* **WHAT IS EXPECTED**
Going down the data below, set down exactly the line with "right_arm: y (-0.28" and each line after it through the line with "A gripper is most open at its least"; no other lines.

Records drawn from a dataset

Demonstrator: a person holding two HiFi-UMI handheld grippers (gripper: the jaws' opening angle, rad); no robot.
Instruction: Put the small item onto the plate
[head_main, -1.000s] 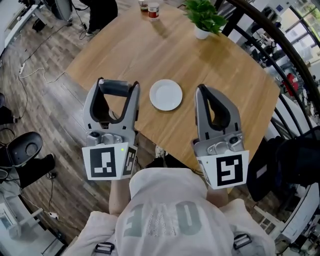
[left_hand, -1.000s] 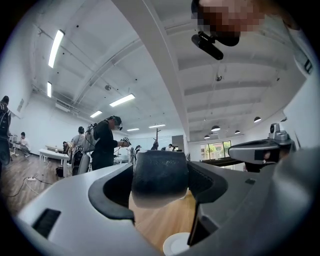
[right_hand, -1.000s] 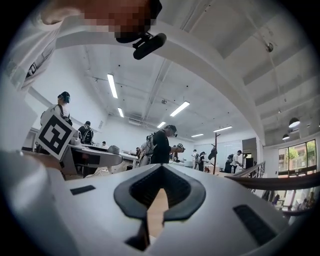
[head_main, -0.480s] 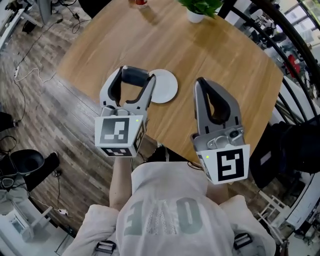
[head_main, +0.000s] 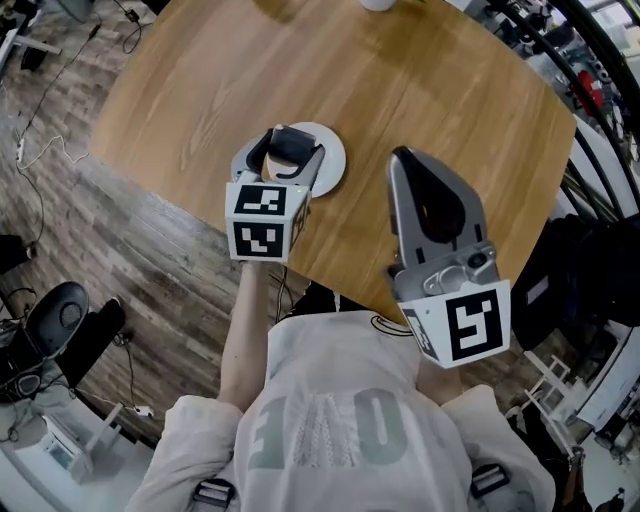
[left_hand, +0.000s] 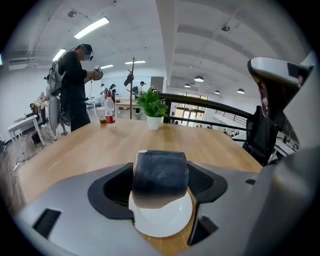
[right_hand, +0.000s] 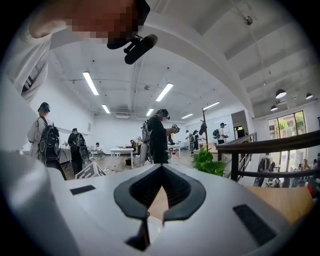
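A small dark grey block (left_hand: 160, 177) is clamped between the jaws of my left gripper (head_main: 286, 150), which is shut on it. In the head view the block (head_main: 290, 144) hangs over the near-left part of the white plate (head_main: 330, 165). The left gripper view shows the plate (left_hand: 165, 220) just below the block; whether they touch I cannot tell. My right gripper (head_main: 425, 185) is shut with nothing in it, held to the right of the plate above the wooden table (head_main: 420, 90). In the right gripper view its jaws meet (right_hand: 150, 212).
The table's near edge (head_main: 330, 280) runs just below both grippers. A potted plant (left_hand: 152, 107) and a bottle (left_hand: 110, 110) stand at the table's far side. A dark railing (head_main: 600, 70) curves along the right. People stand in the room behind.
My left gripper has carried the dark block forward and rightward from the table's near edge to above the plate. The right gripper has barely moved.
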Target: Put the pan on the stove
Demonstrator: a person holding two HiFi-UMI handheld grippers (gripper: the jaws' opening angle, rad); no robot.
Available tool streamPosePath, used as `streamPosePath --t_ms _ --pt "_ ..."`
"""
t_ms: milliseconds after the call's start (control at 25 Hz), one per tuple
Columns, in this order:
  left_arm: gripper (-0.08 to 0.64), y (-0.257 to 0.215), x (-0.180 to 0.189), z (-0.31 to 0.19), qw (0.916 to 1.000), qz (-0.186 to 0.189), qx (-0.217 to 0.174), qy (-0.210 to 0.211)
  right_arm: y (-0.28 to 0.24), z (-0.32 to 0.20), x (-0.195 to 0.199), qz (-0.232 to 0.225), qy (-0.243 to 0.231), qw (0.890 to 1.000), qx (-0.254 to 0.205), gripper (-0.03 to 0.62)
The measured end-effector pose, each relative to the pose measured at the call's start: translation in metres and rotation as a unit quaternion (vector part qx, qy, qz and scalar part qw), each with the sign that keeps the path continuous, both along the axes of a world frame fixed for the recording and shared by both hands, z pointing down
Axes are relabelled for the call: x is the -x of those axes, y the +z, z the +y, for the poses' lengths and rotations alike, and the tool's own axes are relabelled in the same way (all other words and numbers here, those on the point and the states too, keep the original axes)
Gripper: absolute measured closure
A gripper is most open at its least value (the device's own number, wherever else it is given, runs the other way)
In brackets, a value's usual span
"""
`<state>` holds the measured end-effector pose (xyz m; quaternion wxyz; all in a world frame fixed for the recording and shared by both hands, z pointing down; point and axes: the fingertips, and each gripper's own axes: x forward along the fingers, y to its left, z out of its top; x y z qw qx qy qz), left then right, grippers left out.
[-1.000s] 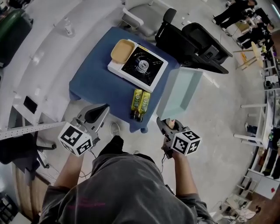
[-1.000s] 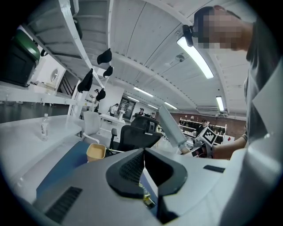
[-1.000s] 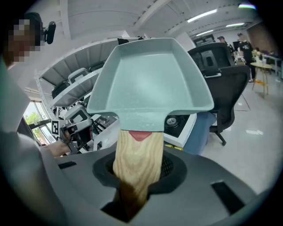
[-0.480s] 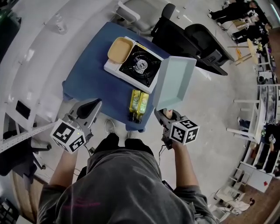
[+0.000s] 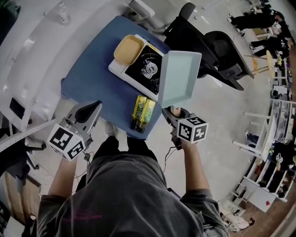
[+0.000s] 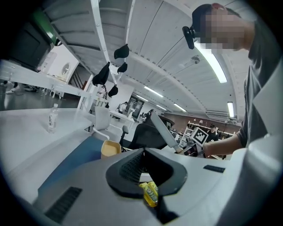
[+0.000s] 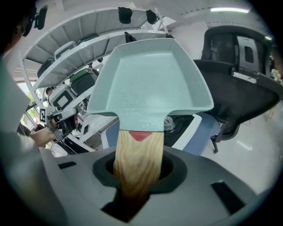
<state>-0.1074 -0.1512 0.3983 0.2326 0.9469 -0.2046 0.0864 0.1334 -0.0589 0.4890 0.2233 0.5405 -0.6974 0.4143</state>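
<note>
A pale teal square pan (image 5: 179, 77) with a wooden handle (image 7: 138, 154) hangs in the air at the blue table's right edge, overlapping the right side of the stove (image 5: 144, 69) in the head view. My right gripper (image 5: 175, 115) is shut on that handle, and the pan (image 7: 150, 79) fills the right gripper view above the stove (image 7: 182, 126). The stove is white with a black top and a bare burner. My left gripper (image 5: 88, 113) hovers off the table's near left corner, shut and holding nothing; its tips (image 6: 142, 152) meet.
A yellow tray (image 5: 128, 49) lies on the stove's left part. Two yellow bottles (image 5: 142, 111) lie near the front edge of the blue table (image 5: 92, 78). Black office chairs (image 5: 222, 51) stand right of the table, and a white chair (image 5: 141, 8) behind it. Shelving lines the far right.
The right gripper has carried the pan up and to the left, from beside the table to over the stove's right edge. The left gripper has drifted slightly down and left.
</note>
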Motion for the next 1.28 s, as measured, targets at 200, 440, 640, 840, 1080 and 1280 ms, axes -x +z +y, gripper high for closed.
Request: streamPosePath --t_ms 200,440,640,840,1080,1280 --pt "0.555 0.017 -0.014 -0.003 0.9995 -0.011 0.017 -0.024 0.027 -0.018 -0.015 0.002 -0.044 0.999 0.03 0.482" --pt "0.555 0.029 -0.036 -0.009 0.9976 -0.022 0.034 -0.056 0.059 -0.035 -0.04 0.011 -0.101 0.993 0.065 0.482" --pt "0.555 0.039 -0.051 -0.011 0.9953 -0.029 0.048 -0.079 0.084 -0.047 -0.061 0.025 -0.152 0.984 0.095 0.482" --pt "0.555 0.053 -0.058 -0.01 0.9925 -0.034 0.06 -0.101 0.109 -0.056 -0.077 0.049 -0.208 0.97 0.119 0.482" --pt "0.555 0.067 -0.062 -0.007 0.9889 -0.037 0.074 -0.124 0.132 -0.058 -0.088 0.062 -0.255 0.954 0.146 0.482" --pt "0.555 0.077 -0.062 -0.005 0.9861 -0.036 0.085 -0.138 0.149 -0.056 -0.098 0.081 -0.288 0.94 0.165 0.482"
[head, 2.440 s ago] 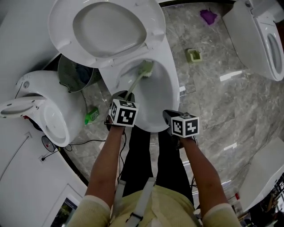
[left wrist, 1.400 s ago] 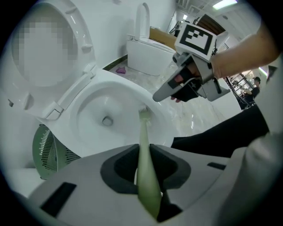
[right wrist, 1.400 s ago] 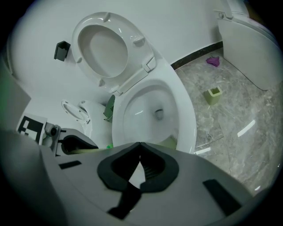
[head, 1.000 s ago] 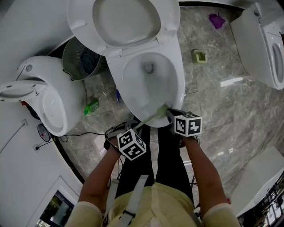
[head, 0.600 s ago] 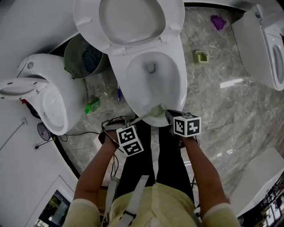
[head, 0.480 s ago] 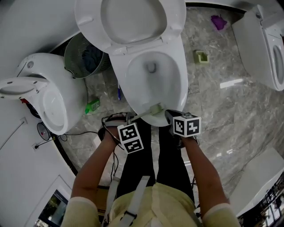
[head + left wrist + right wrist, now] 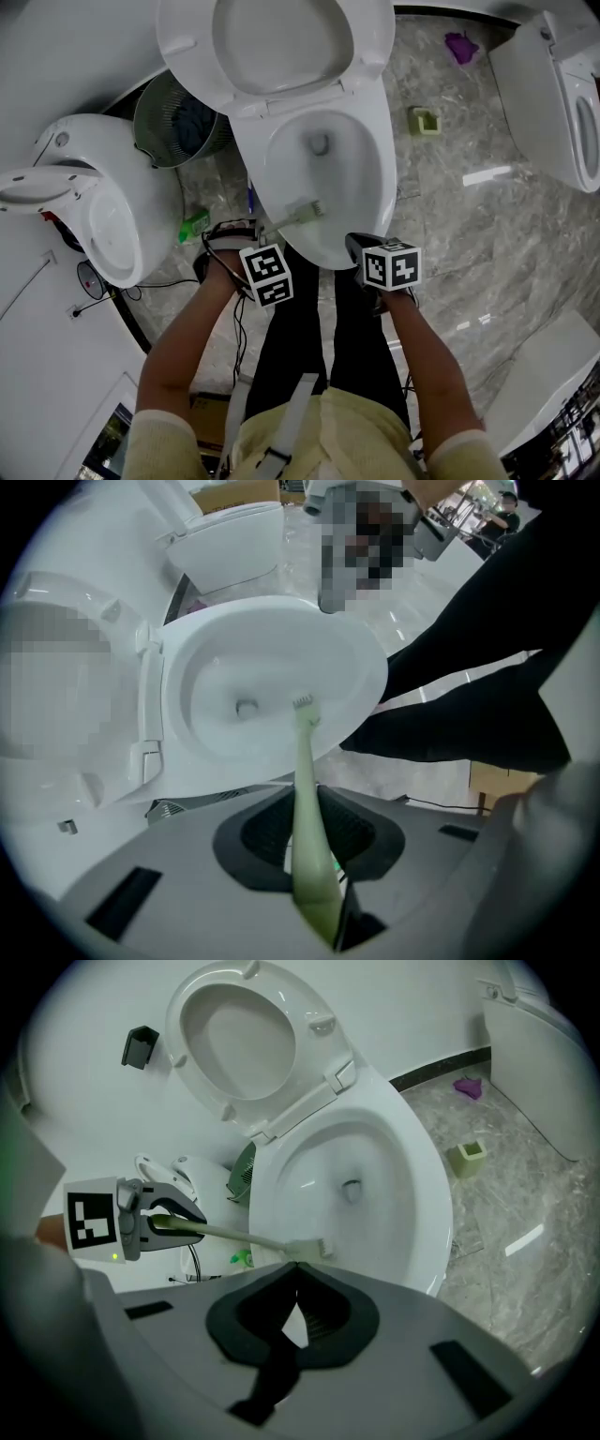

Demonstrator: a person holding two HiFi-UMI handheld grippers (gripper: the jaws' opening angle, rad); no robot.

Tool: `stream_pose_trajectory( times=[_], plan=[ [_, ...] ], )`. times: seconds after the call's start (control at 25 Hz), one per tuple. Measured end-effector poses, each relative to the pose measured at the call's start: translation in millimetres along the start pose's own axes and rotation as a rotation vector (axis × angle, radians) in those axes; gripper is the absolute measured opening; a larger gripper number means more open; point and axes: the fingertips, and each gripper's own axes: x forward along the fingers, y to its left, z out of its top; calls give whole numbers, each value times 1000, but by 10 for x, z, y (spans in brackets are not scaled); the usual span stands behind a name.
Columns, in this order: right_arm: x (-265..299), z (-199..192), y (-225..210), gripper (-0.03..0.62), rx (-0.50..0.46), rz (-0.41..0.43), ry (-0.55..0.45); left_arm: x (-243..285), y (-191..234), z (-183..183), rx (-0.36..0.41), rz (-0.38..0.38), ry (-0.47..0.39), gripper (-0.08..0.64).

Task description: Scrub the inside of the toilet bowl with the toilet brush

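Observation:
The white toilet bowl [image 7: 375, 178] stands open in front of me, its seat and lid [image 7: 281, 42] raised. A pale green toilet brush [image 7: 302, 211] reaches into the bowl, its head against the near inner wall, below the drain. My left gripper [image 7: 242, 239] is shut on the brush handle [image 7: 305, 799] at the bowl's near-left side. The bristle head [image 7: 303, 705] points at the bowl's inside [image 7: 244, 682]. My right gripper [image 7: 356, 247] hovers at the bowl's near-right rim, shut and empty. From the right gripper [image 7: 295, 1267] I see the brush [image 7: 307, 1248] and the left gripper [image 7: 155, 1221].
A mesh wastebasket [image 7: 176, 127] stands left of the bowl, beside a second toilet [image 7: 94, 225]. A third toilet [image 7: 562, 94] is at the right. On the marble floor lie a green bottle [image 7: 195, 225], a small green box [image 7: 424, 120], a purple object [image 7: 461, 45] and cables [image 7: 159, 281].
The brush head has slid from the bowl's near-right rim leftward and further in along the near wall. My left gripper rose and shifted left. The right gripper stayed put.

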Motion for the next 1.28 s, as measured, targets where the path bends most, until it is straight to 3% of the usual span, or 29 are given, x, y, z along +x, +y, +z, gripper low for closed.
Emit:
stream_pose_trajectory(
  times=[0.28,0.52,0.76,1.28],
  plan=[
    [9,70,-28,15,8,-5,-4,122,258,-141,-1,25,74,83],
    [3,166,-73,15,25,-11,-13,172,546,-247,-44,92,116,83],
    [-3,302,-76,15,31,-9,-17,191,909,-294,-22,167,169,83],
    [-185,726,-49,15,57,5,-90,66,1421,-181,-58,209,120,83]
  ],
)
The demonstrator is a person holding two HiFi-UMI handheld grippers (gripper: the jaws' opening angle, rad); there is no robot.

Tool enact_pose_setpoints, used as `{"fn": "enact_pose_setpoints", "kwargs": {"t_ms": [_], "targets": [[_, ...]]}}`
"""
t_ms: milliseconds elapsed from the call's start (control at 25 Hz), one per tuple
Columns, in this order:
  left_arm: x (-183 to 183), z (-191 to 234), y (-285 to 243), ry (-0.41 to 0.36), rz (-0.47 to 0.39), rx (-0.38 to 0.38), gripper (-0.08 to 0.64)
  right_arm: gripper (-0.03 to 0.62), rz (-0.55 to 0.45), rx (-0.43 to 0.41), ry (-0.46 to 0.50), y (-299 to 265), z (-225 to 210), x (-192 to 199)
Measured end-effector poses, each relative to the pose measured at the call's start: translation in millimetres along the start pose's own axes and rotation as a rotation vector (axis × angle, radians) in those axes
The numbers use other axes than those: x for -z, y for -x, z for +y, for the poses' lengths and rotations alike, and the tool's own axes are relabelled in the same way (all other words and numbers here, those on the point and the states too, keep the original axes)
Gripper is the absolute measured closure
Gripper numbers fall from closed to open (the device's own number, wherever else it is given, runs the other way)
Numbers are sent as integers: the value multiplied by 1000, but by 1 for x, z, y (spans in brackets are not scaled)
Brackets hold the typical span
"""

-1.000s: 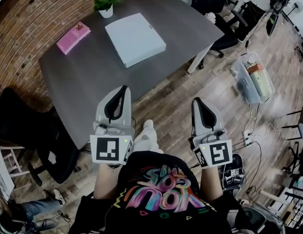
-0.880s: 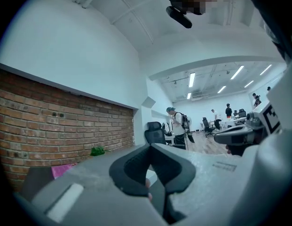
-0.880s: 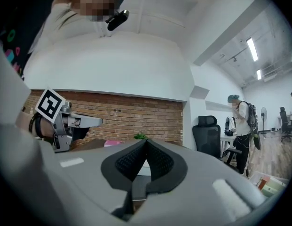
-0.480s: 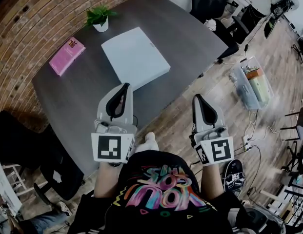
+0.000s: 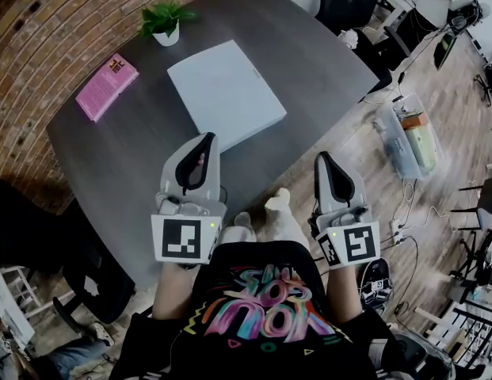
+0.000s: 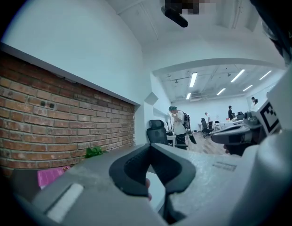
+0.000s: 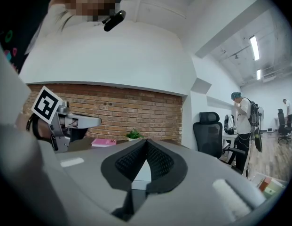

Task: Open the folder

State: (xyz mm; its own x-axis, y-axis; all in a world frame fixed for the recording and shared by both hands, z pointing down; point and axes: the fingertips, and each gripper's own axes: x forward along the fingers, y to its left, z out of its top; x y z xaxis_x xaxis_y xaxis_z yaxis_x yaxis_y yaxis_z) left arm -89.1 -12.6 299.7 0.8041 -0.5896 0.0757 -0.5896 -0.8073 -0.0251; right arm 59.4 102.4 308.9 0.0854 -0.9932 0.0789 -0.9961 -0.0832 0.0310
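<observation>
Both grippers are pointing level toward the dark table (image 5: pixel 127 157), and both are clenched with nothing between the jaws. The left gripper (image 5: pixel 209 136) is hanging over the table's near part, its tip showing just beside the near corner of the white folder (image 5: pixel 226 92). The right gripper (image 5: pixel 321 156) is hovering off the table's right edge, above the wooden floor (image 5: pixel 364 157). The folder is lying flat and closed mid-table. A pink book (image 5: pixel 108 85) is sitting to its left, and a small potted plant (image 5: pixel 163 22) is standing at the far edge.
</observation>
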Motion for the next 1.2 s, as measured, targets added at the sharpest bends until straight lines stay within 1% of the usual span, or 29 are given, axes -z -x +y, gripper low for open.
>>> {"fn": "enact_pose_setpoints", "kwargs": {"t_ms": [160, 320, 640, 800, 1040, 1200], "targets": [[3, 9, -12, -16, 4, -29, 560, 592, 3, -28, -4, -20, -6, 6], [2, 21, -31, -32, 0, -77, 560, 592, 1, -76, -11, -51, -17, 9], [-5, 50, -93, -38, 21, -216, 560, 592, 14, -234, 2, -143, -51, 0], [-10, 58, -119, -29, 36, -325, 560, 592, 4, -350, 9, -190, -71, -9], [-12, 66, -150, -27, 61, -485, 559, 592, -4, -518, 18, -248, -93, -14], [-9, 66, -160, -24, 84, -567, 560, 592, -3, -615, 31, -274, -99, -14]]}}
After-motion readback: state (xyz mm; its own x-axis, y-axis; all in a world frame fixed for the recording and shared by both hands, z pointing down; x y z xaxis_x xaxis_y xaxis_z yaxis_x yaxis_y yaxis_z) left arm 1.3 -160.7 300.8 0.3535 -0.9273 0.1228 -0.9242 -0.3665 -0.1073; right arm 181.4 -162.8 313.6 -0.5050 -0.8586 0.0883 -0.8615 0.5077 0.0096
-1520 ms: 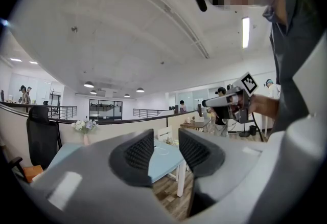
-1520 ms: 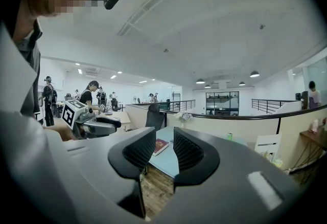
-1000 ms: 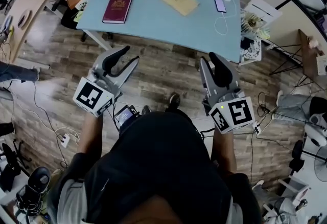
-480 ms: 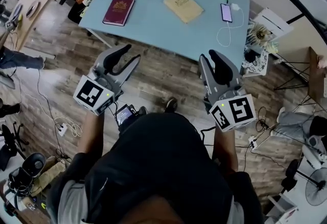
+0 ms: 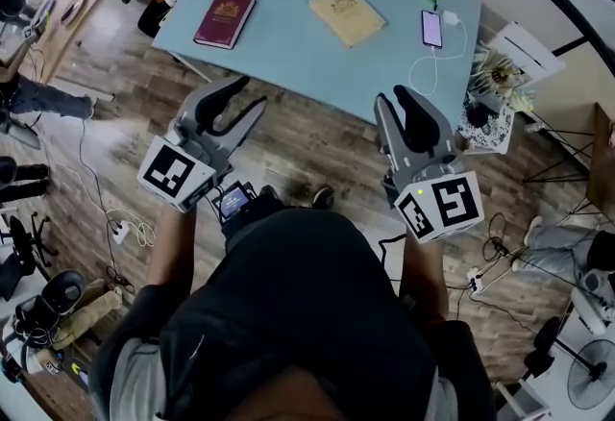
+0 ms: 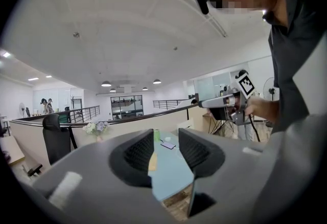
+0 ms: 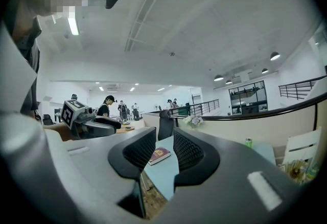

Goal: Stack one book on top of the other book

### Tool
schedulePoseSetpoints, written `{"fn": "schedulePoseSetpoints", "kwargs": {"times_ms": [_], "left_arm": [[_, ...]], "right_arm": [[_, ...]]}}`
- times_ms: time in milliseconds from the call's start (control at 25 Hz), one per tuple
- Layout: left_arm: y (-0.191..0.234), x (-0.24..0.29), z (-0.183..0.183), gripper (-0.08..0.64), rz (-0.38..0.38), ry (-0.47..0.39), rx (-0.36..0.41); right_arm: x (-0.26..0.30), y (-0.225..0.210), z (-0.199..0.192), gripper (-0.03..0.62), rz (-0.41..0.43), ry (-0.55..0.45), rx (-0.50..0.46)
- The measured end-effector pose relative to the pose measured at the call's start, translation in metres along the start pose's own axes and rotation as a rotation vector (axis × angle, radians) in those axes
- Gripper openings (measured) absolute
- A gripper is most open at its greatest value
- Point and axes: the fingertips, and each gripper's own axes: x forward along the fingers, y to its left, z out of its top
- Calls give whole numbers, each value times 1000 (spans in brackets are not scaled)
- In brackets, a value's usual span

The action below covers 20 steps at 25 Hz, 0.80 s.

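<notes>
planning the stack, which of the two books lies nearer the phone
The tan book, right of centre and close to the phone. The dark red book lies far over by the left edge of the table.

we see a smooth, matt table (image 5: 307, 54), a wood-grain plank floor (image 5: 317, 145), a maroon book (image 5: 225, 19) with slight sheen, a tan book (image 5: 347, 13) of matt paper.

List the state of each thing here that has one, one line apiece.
red book: closed, flat on the table, nothing on it.
yellow book: closed, flat on the table, apart from the red book.
phone: lying face up on the table.
left tool: jaws apart, empty, short of the table.
right tool: jaws slightly apart, empty, short of the table.
</notes>
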Motion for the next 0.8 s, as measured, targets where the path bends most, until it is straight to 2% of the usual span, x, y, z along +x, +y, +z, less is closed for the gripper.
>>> {"fn": "schedulePoseSetpoints", "kwargs": {"times_ms": [200, 440, 680, 800], "left_arm": [[5, 13, 1, 192, -10, 11, -4], [24, 34, -1, 192, -62, 6, 1], [58, 66, -1, 192, -143, -23, 2], [84, 79, 1, 192, -184, -70, 31]], "right_arm": [[4, -12, -2, 89, -13, -1, 14], [16, -21, -5, 89, -62, 11, 15], [42, -35, -2, 89, -143, 25, 8], [60, -40, 2, 89, -182, 33, 2]]}}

* **TASK SOLUTION**
  right_arm: y (-0.28 to 0.24), z (-0.32 to 0.20), x (-0.195 to 0.199), qz (-0.232 to 0.225), qy (-0.243 to 0.231), qw (0.890 to 1.000), qx (-0.254 to 0.205), gripper (-0.03 to 0.62)
The measured end-effector pose, each relative to the pose measured at the call's start: translation in metres and rotation as a unit quaternion (vector part qx, qy, qz and scalar part qw), each with the sign that keeps the path continuous, both along the axes of a world frame fixed for the recording and shared by both hands, z pointing down
Axes are relabelled for the call: x is the -x of those axes, y the +z, z the +y, for the poses' lengths and rotations alike, and the tool's own axes are relabelled in the same way (all other words and numbers here, those on the point and the states too, keep the original axes)
Gripper: absolute measured closure
A gripper is most open at its least value (the device's own number, wherever else it is given, runs the other way)

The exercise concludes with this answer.